Foods to avoid when breastfeeding

Lise Bosch
Lise Bosch
Lise is a South African-born and Aussie-raised creative working as Kiindred's in-house writer and editor. With a journalism degree and experience in the beauty industry, she has a passion for family and lifestyle content. On her days off, she’s finding the latest and greatest brunch spots and trying to work through the longest TBR list known to humankind. It’s a work in...
Updated on Mar 28, 2024 · 9 mins read

For many new mums, breastfeeding can be a challenging journey in and of itself. What you always believed would be this simple, beautiful bonding time with your little one can have a whole lot of hurdles, late night feeds, and “why are there claw marks on my chest?” moments (side note – trimming your baby’s fingernails is a game-changer).


So when you think back to all the (delicious) foods you had to dodge when you were pregnant, it can make you worry that there are also “don’t eat” rules for breastfeeding just to keep you on your toes. After all, surely some nasties can linger in breast milk and affect the baby?

Fortunately, according to research and government resources, there’s not enough evidence to suggest that there are foods you need to completely dodge in case they upset your baby or give them issues like diarrhoea or colic.

There are, however, certain foods and drinks to avoid or moderate.

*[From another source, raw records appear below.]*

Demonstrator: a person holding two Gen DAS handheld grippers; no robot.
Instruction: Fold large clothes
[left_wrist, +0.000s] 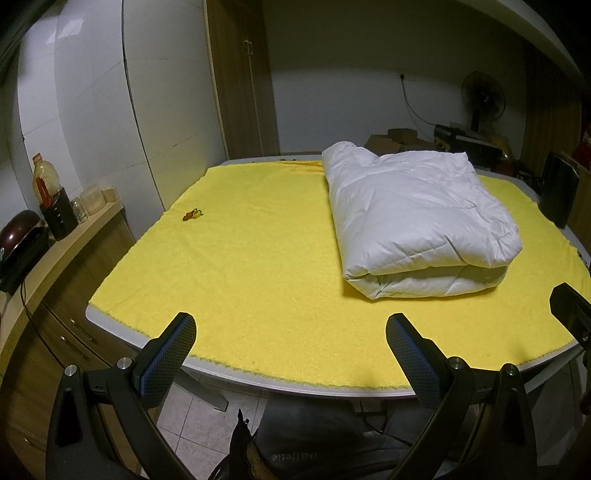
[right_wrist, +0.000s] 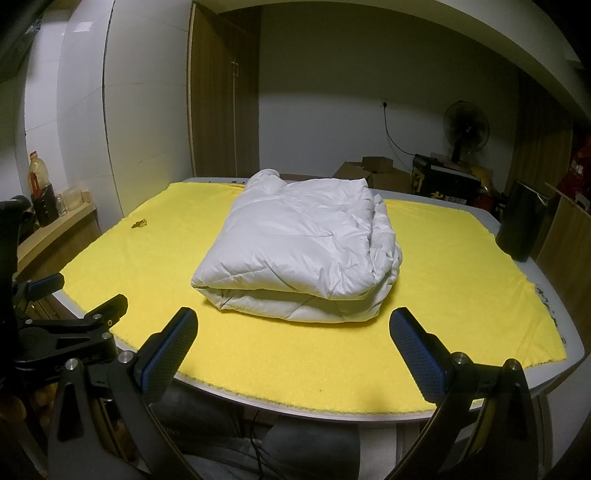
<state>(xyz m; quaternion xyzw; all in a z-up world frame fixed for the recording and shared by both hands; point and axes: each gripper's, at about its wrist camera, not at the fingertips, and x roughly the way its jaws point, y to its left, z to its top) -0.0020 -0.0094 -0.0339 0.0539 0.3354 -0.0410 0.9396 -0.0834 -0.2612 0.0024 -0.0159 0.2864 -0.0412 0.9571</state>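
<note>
1. Table (left_wrist: 546, 363): covered by yellow cloth (left_wrist: 258, 258).
2. White padded garment (right_wrist: 303, 251): folded, lying on the cloth's far-centre area.
3. Left gripper (left_wrist: 290, 345), right gripper (right_wrist: 293, 339): jaws spread wide, empty, at the near table edge.
4. Writing: none legible.

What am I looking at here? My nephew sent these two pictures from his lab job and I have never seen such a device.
No robot: a person holds a two-finger gripper in each hand, each with a fisheye camera looking along its fingers. One picture is from the left gripper, the other from the right gripper. Both are open and hold nothing, at the near edge of a table covered by a yellow cloth. On the cloth lies a folded white padded garment and, apart from it, a small orange and yellow object.
</note>
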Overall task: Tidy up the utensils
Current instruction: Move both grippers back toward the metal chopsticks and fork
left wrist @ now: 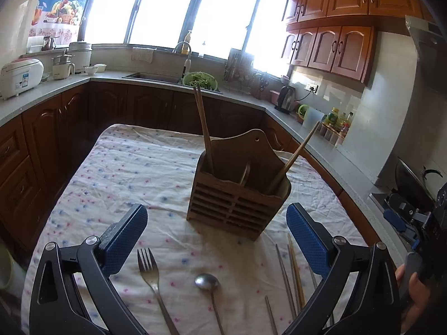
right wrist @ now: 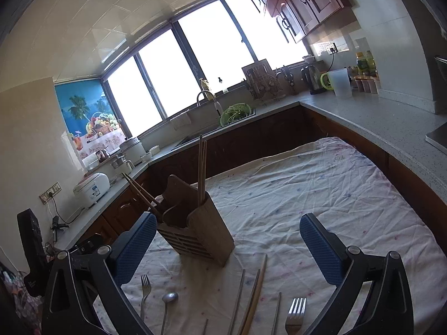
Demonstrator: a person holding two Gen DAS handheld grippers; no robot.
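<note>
both claws are spread wide and nothing is held in either. in the left wrist view the left claw hangs above the cloth-covered surface, with a fork and a spoon lying between its fingers at the lower centre of the frame. in the right wrist view the right claw is seen over loose chopsticks and a second fork at the bottom of the frame.

the wooden holder stands upright at the centre of the left view; two brown chopsticks are already standing in its left compartment and another leans out of the right one. several pieces are left on the cloth, so the task is judged only partly done.

for the step in hand, one utensil should be taken at a time. a thin piece lying flat on soft cloth is best pinched across its handle, with the claw lowered squarely so the fabric is not gathered too. the piece should then be tipped upright and lowered into an open compartment, clear of the sticks already standing there.

as for room, the holder sits just beyond the loose pieces, so a short lift is judged enough. open cloth is available to the upper left of the left view and the upper right of the right view. the near utensils run off the bottom edge of both frames, so their ends cannot be seen. the holder could be tipped if its leaning stick is knocked.
</note>
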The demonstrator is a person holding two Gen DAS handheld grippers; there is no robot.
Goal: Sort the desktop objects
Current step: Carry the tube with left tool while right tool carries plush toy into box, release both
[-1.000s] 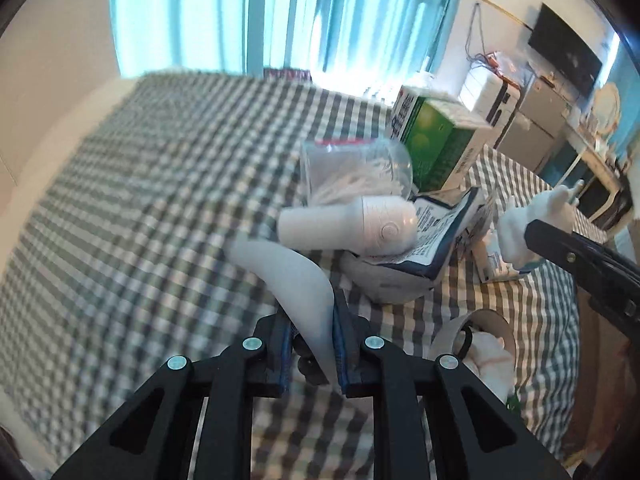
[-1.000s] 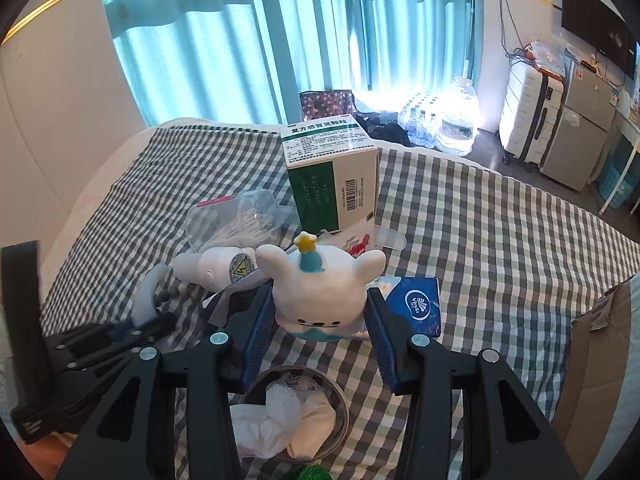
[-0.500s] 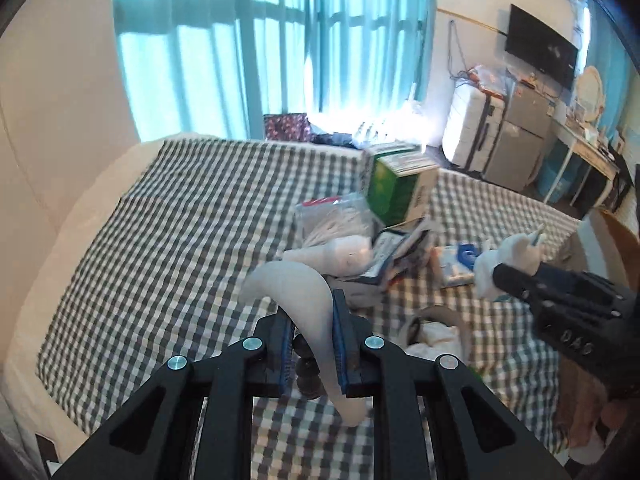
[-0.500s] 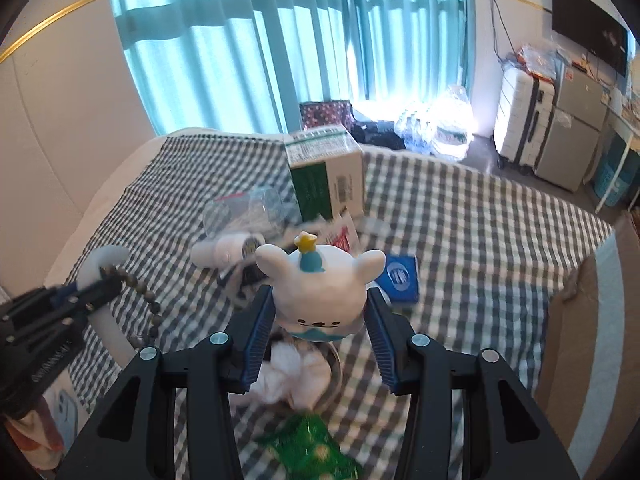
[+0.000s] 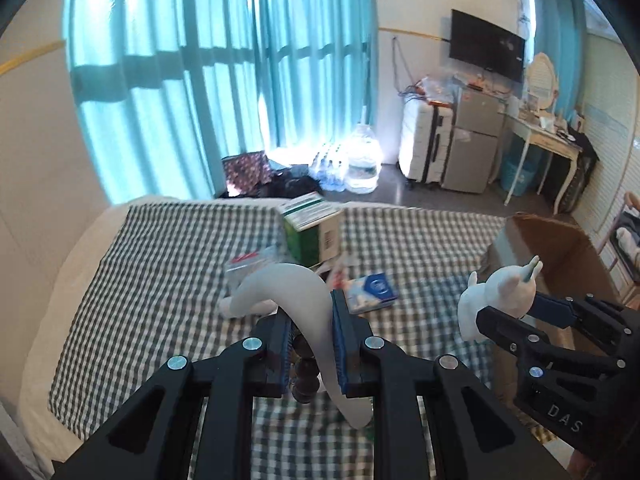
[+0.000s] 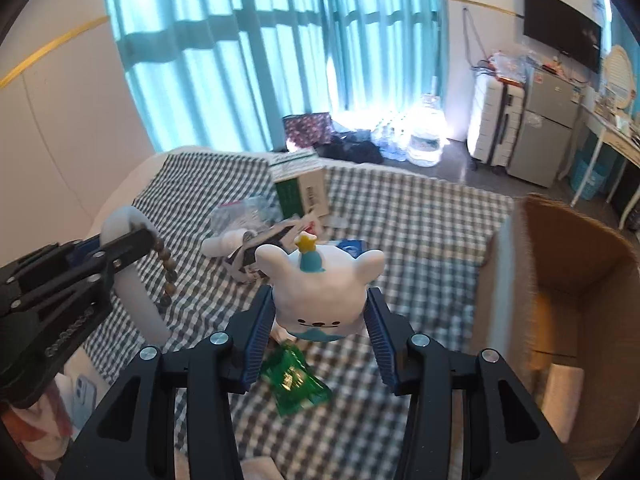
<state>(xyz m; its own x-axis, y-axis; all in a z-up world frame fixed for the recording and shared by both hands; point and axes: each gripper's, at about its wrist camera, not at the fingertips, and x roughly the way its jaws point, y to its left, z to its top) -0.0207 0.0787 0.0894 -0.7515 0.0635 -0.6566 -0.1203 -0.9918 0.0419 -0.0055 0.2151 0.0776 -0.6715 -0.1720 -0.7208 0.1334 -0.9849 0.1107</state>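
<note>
My left gripper (image 5: 310, 322) is shut on a curved white hook-shaped piece (image 5: 296, 292) with a string of brown beads (image 5: 303, 372) hanging under it, held high over the checked table (image 5: 160, 272). In the right wrist view that left gripper (image 6: 132, 240) shows at the left with the beads (image 6: 168, 280) dangling. My right gripper (image 6: 320, 312) is shut on a white bear toy (image 6: 320, 292) with a blue cone and a yellow star. From the left wrist view the toy (image 5: 500, 296) appears at the right, near the cardboard box (image 5: 560, 252).
On the table lie a green-and-white carton (image 6: 300, 192), a clear bag (image 6: 240, 212), a white tube-like device (image 6: 228, 242), a blue tissue pack (image 5: 372, 292) and a green wrapper (image 6: 294, 380). The open cardboard box (image 6: 576, 292) stands at the table's right edge. A phone (image 6: 84, 396) lies lower left.
Both grippers have risen and drawn back from the table with their objects; the table's things look smaller. The cardboard box has come into view on the right.
</note>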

So this article will guide you through some good-to-knows for breastfeeding mothers, like if alcohol is still a no-go and how much caffeine can you have (if any at all?).

From foods to avoid when breastfeeding, to frequently asked questions and what a healthy diet to eat while breastfeeding looks like, we’re getting you in the know.

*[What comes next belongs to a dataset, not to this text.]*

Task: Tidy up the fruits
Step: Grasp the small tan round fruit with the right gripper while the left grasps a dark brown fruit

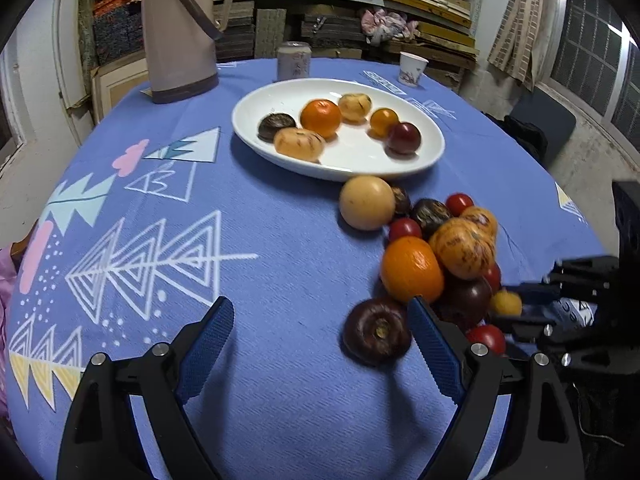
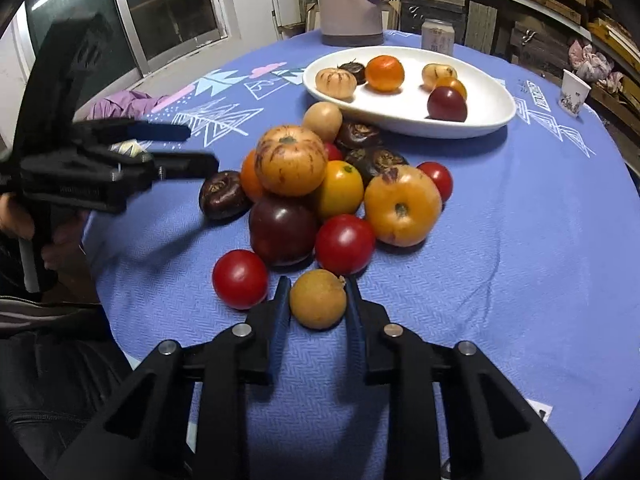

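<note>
Nearest in the right wrist view, right gripper (image 2: 318,292) closed onto a small tan-yellow fruit (image 2: 318,299), one blue pad touching each side, fruit resting on the blue tabletop (image 2: 520,260). Just left of it, a red tomato (image 2: 240,279); just beyond, another red tomato (image 2: 345,244) and a dark purple fruit (image 2: 283,229), both at the near edge of the fruit pile (image 2: 320,184). Higher in the pile, a striped orange-tan fruit (image 2: 291,160) on top, a yellow-orange one (image 2: 402,205) to the right, a dark brown fruit (image 2: 224,195) lying at the left edge. In the left wrist view, left gripper (image 1: 320,312) spread wide above bare cloth, nothing between the pads, its right finger (image 1: 434,344) just beside that same dark brown fruit (image 1: 377,330); touching or not, cannot tell. Seen from the right wrist view, the left gripper (image 2: 200,148) at the left side of the pile. Farther back, white oval plate (image 1: 432,152) just beyond the pile, carrying six fruits, among them an orange (image 1: 321,118) and a dark red one (image 1: 404,138). Farthest on the tabletop, a can (image 1: 294,61) behind the plate, a beige thermos jug (image 1: 180,32) to the left, a paper cup (image 1: 412,68) to the right.
</note>
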A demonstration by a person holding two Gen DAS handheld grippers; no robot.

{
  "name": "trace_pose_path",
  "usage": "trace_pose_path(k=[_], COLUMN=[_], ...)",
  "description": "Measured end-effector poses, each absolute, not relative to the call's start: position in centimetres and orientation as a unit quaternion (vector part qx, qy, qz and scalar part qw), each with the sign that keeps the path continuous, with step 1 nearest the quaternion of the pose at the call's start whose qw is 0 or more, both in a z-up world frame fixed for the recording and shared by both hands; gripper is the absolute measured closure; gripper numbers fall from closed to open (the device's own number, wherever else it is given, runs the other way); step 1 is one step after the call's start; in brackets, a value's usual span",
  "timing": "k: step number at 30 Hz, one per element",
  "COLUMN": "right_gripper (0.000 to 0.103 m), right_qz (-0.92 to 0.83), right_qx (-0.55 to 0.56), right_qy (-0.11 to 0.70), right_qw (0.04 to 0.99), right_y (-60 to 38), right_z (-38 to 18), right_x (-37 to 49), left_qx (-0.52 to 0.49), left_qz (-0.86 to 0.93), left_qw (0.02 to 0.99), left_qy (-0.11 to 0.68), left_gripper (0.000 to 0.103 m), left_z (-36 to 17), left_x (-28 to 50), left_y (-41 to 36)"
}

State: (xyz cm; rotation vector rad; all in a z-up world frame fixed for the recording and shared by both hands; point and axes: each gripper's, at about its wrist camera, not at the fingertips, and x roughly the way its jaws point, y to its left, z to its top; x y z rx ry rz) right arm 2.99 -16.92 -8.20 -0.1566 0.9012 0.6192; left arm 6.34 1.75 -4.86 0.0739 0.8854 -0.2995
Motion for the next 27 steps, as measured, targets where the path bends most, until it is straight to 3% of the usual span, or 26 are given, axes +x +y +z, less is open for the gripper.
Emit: trace_pose_path(k=[9, 12, 16, 19, 27], right_gripper=[0.077, 0.077, 0.077, 0.077, 0.077], right_qz=[0.287, 0.291, 0.292, 0.290, 0.279], right_qx=[-0.059, -0.059, -0.057, -0.057, -0.051], right_qy=[0.422, 0.421, 0.421, 0.420, 0.414], right_qw=[0.858, 0.857, 0.857, 0.858, 0.865], right_y=[-18.3, -18.1, -18.1, -18.2, -19.2], right_z=[-7.3, -7.4, -7.4, -7.3, -6.6], right_x=[3.1, 3.0, 3.0, 2.9, 2.8], left_qx=[0.064, 0.069, 0.069, 0.061, 0.044], left_qz=[-0.170, -0.171, -0.174, -0.176, -0.162], left_qw=[0.881, 0.871, 0.876, 0.876, 0.881], left_qy=[0.437, 0.456, 0.445, 0.446, 0.442], left_gripper=[0.015, 0.040, 0.054, 0.060, 0.061], left_z=[-6.3, -7.3, -7.2, -7.1, -6.3], left_x=[5.7, 6.1, 6.2, 6.3, 6.4], left_y=[-0.2, -0.5, -0.7, -0.6, 0.3])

domperidone for breastfeeding

What foods can upset a breastfed baby?


There is little research to suggest that a particular food can cause gas or other issues in babies. Some breastfeeding foods that have been thrown around as potentially creating discomfort in babies include more gassy goods like cabbage, broccoli and beans. But don’t chuck these out of the cupboard quite yet, as most babies are fine with them in breast milk.

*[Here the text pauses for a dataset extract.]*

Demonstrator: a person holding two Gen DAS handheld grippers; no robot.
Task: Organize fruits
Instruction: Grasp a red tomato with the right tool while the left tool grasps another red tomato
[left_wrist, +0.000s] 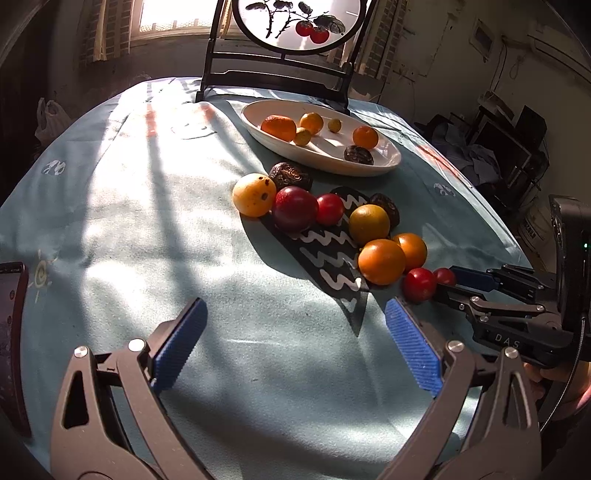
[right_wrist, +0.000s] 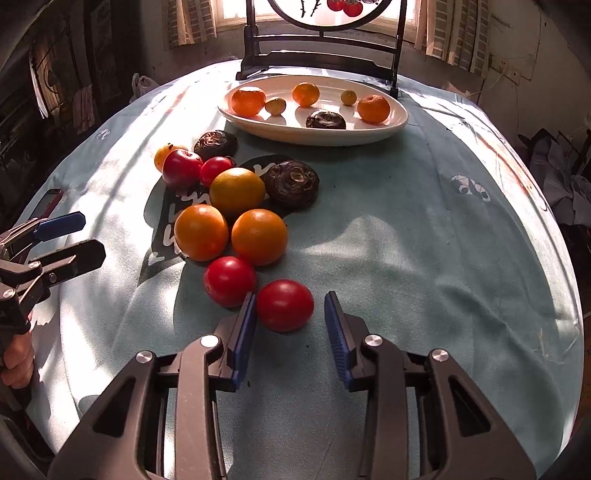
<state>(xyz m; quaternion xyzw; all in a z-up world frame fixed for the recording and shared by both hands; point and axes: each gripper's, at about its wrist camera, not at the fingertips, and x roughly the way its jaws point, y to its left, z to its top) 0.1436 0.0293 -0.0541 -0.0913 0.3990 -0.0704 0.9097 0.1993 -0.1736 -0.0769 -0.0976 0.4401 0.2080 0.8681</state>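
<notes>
A white oval dish at the far side holds several oranges, small yellow fruits and one dark fruit. A loose cluster of fruit lies on the cloth: oranges, red tomatoes and dark wrinkled fruits. My right gripper is open with its jaws around a red tomato, left pad touching it. A second tomato lies just left. My left gripper is open and empty above bare cloth, near the cluster.
A dark wooden stand with a round painted screen stands behind the dish. A dark patterned mat lies under the fruit cluster. A phone lies at the table's left edge. Clutter sits beyond the right edge.
</notes>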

If your baby is responding oddly after a meal, it may indicate a food intolerance or a food allergy.

Newborn babies and infants are often temporarily allergic to cow’s milk, due to having an intolerance for the protein. Cow’s milk consumed by mum is broken down, absorbed in the gut and then used to make human milk protein. So if there’s enough of the building blocks of cow’s milk protein in your breast milk, it might cause a dairy allergy in your baby.

Other foods that are common sources of allergies in babies include wheat, corn, soy, oats, eggs, nuts, and fish.

Signs that your baby might be having a reaction include:

  • skin rashes like hives or eczema
  • vomiting
  • constipation
  • wheezing
  • excessive gas
  • congestion
  • abnormal fussiness
  • bloody stools
  • anaphylaxis – which requires urgent medical attention

These symptoms could be worth investigating with a GP or paediatrician to identify the problematic food.

Keeping track of when your child is experiencing these symptoms and after which meals will help you get to the root of it quicker.

Whilst it’s good to keep an eye on how your baby is responding to breastmilk and potential intolerances, don’t cut out food groups from your diet without consulting a doctor as this could cut out vital nutrients.


Foods to avoid when breastfeeding


1. Alcohol

We get it, it feels like forever ago that you could just have a cheeky drink with your mates. Whilst alcohol isn’t as dangerous in a breastfeeding diet as it was during pregnancy, not drinking is still seen as the safest option by experts.

If you do choose to drink alcohol, leave it until after the first month and limit it to the occasional 1-2 standard drinks. To limit how much alcohol transfers your baby, wait a few hours to breastfeed after drinking alcohol.

Alcohol slips into breast milk from your blood, which is why it’ll be in your breast milk for about 30 minutes to an hour (depending on the sex assigned at birth, hormones, body weight, and other typical factors) after you start drinking.

Excessive alcohol consumption could decrease your breast milk supply, making feeds tricky and far between, as well as impacting your baby’s sleep patterns and development.

2. Caffeine

Before you freak out, most breastfeeding mums are totally good to have a normal amount of caffeine.

What is normal, you ask?

About 2-3 cups of coffee and 3-4 cups of tea a day. Not that bad, right? But your caffeine intake is still something to stay mindful of, especially if you consume lots of coffee, chocolate, or energy drinks in one day (and in that case, it’s probably more about healthy eating habits and a balanced diet).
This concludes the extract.